Exercise — Return the lines below exactly, from the first one through the line that has "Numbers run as". Leave out everything after it.

*** Dataset excerpt ***

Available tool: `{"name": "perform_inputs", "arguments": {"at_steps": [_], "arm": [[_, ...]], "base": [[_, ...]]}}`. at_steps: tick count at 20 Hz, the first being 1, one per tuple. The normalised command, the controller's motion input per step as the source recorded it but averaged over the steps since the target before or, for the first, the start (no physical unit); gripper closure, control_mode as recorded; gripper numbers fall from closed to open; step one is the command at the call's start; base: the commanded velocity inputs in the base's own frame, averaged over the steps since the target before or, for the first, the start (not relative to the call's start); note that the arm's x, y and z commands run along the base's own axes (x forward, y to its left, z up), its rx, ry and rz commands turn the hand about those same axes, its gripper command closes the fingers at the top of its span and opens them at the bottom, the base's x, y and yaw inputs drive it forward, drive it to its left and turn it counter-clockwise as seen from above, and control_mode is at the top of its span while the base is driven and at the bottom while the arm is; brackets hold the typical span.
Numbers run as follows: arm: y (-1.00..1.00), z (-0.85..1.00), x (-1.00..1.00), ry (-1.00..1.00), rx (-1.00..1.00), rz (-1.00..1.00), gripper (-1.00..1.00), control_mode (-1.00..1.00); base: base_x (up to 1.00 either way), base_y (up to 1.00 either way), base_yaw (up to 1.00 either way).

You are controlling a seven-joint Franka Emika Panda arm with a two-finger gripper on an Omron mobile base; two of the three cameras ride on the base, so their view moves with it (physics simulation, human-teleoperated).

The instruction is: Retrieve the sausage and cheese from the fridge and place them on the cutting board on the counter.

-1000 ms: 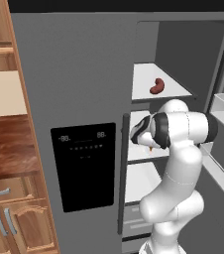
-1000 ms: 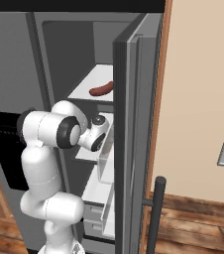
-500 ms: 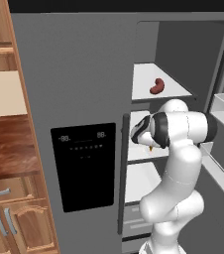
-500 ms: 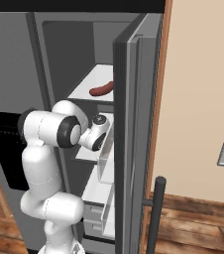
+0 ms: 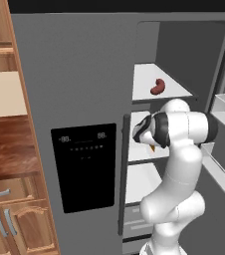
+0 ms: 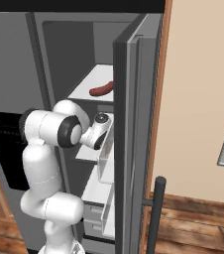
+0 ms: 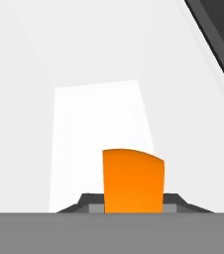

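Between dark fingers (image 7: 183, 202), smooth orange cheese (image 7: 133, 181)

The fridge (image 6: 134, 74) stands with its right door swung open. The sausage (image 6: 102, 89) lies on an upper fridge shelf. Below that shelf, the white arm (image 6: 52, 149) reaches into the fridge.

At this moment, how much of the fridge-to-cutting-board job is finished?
Done: the fridge door is open and the arm has reached onto the middle shelf. In hand: the gripper is shut on the cheese, which stands between its fingertips over the white shelf in the hand view. Left: carry the cheese out, then fetch the sausage lying on the upper shelf; neither is on the board yet.
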Motion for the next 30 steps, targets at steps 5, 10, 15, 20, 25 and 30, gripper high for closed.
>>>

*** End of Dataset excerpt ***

Result of the exercise —
Available tool: `{"name": "perform_inputs", "arguments": {"at_steps": [_], "arm": [[_, ...]], "base": [[_, ...]]}}`. at_steps: tick count at 20 Hz, the first being 1, one per tuple. The normalised command, the controller's motion input per step as the source recorded it but averaged over the steps since the target before or, for the first, the start (no physical unit); gripper closure, control_mode as recorded; gripper numbers fall from closed to open; step one is the command at the call's start; base: the commanded velocity inputs in the base's own frame, averaged over the steps since the target before or, for the first, the start (not relative to the call's start); note that the arm's x, y and z commands run along the base's own axes (x forward, y to its left, z up), its rx, ry and rz commands turn the hand about those same axes, its gripper command closes the fingers at the top of its span and opens them at the bottom, the base's x, y and yaw inputs drive it forward, drive it to its left and turn it counter-clockwise as seen from above, and control_mode is at the top of its span while the base is driven and at the bottom while the arm is; brackets hold the typical span.
Numbers run as follows: arm: y (-1.00..1.00), z (-0.85..1.00), x (-1.00..1.00), ry (-1.00..1.00), rx (-1.00..1.00), rz (-1.00..1.00), gripper (-1.00..1.00), control_mode (-1.00..1.00); base: base_x (up to 1.00 either way), base_y (up to 1.00 either way), base_yaw (up to 1.00 either way).

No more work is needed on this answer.